- EXERCISE DATA -
----------
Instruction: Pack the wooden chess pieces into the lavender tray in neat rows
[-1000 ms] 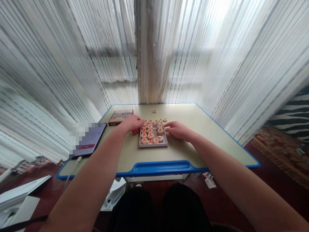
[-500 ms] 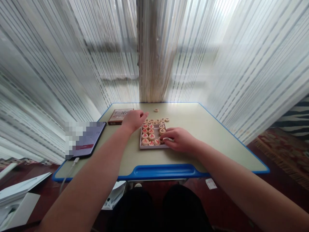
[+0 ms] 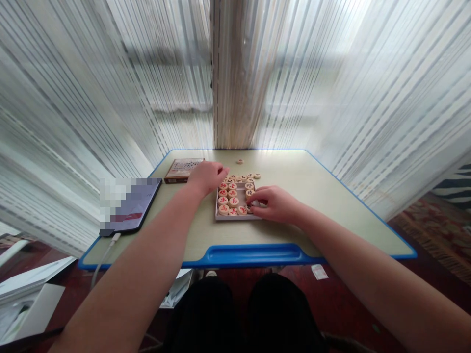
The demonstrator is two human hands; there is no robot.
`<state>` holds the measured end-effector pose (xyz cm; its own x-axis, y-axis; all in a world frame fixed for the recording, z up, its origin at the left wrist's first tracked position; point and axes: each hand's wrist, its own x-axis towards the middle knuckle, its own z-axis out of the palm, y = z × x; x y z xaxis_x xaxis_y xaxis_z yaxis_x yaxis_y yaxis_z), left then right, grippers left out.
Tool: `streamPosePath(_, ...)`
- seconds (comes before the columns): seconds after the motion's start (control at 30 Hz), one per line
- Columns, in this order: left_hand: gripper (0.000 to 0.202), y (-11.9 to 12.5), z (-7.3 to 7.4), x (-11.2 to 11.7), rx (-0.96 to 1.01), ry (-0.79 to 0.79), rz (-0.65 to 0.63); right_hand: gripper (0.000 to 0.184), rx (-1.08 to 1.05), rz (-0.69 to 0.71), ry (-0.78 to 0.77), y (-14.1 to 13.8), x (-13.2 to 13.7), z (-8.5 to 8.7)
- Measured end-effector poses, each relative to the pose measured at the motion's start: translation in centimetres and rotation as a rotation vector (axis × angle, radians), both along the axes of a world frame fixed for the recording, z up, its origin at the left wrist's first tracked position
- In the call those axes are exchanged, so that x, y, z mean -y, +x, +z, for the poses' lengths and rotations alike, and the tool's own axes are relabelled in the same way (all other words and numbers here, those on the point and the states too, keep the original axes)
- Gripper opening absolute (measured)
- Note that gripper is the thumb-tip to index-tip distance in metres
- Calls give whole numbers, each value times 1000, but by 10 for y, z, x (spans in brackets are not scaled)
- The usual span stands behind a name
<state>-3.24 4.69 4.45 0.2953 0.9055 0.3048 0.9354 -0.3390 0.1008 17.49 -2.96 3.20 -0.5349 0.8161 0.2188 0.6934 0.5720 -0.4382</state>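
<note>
A shallow open box holds round wooden Chinese chess pieces with red and black characters, set in rows along its left, near and right sides. At the box's near right corner is my right hand, its fingers closed around a chess piece that is mostly hidden by them. My left hand hovers by the box's far left corner, fingers curled in; what they hold, if anything, is hidden. Just behind the box lie several loose chess pieces, some hidden by my left hand.
Farther back sits a single chess piece. The box lid lies left of my left hand. A tablet with a white cable is at the table's left edge. The table has a blue rim; pleated curtains hang behind it.
The view has tilted slightly, so the table appears a little higher. My right fingers have shifted slightly at the box's near right corner. My left hand stays by the far left corner.
</note>
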Motion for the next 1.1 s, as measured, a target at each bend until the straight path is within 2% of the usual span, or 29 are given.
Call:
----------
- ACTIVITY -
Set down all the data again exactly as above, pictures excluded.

- ANSWER TO THIS TASK -
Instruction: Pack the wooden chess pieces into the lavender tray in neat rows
[-1000 ms] 
[-500 ms] 
[+0 ms] 
The demonstrator is two human hands; there is no robot.
`<state>` holds the measured end-effector pose (xyz cm; its own x-axis, y-axis; all in a world frame fixed for the recording, z up, its origin at the left wrist's first tracked position; point and axes: each hand's wrist, its own x-axis towards the middle knuckle, its own z-axis out of the palm, y = z × x; x y z xaxis_x xaxis_y xaxis_z yaxis_x yaxis_y yaxis_z), left then right, grippers left out.
Tool: `streamPosePath(_, ...)`
- seconds (comes before the columns): seconds after the motion's start (control at 30 Hz), one per line
- Columns, in this order: left_hand: gripper (0.000 to 0.202), y (-11.9 to 12.5), z (-7.3 to 7.4), x (-11.2 to 11.7), rx (-0.96 to 1.01), ry (-0.79 to 0.79), rz (-0.65 to 0.63); right_hand: gripper (0.000 to 0.184), rx (-1.08 to 1.05), rz (-0.69 to 0.71), ry (-0.78 to 0.77), y (-14.1 to 13.8), x (-13.2 to 13.7), z (-8.5 to 8.7)
- Measured end-effector poses, each relative to the pose measured at the motion's start: translation in centimetres and rotation as a rotation vector (axis × angle, radians), both along the axes of a world frame fixed for the recording, z up, its origin at the left wrist's first tracked position
- In the call those axes are exchanged, so that x, y, z mean -y, +x, +z, for the poses' lengths and rotations alike, and the tool's own axes are relabelled in the same way (all other words and numbers here, those on the point and the states too, keep the original axes)
- Gripper opening absolute (measured)
- Note that gripper is the thumb-tip to index-tip distance in metres
- Calls give whole numbers, each value times 1000, but by 10 for y, z, x (spans in brackets are not scaled)
- The usual span stands behind a name
<state>-3.24 4.69 4.45 0.2953 0.9055 0.3048 0.9354 -0.3390 0.1008 17.49 -2.96 3.20 -0.5349 0.8161 0.2188 0.6934 0.5720 -0.4382</state>
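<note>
A shallow open box holds round wooden Chinese chess pieces with red and black characters, set in rows along its left, near and right sides. At the box's near right corner is my right hand, its fingers closed around a chess piece that is mostly hidden by them. My left hand hovers by the box's far left corner, fingers curled in; what they hold, if anything, is hidden. Just behind the box lie several loose chess pieces, some hidden by my left hand.
Farther back sits a single chess piece. The box lid lies left of my left hand. A tablet with a white cable is at the table's left edge. The table has a blue rim; pleated curtains hang behind it.
The view has tilted slightly, so the table appears a little higher. My right fingers have shifted slightly at the box's near right corner. My left hand stays by the far left corner.
</note>
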Motion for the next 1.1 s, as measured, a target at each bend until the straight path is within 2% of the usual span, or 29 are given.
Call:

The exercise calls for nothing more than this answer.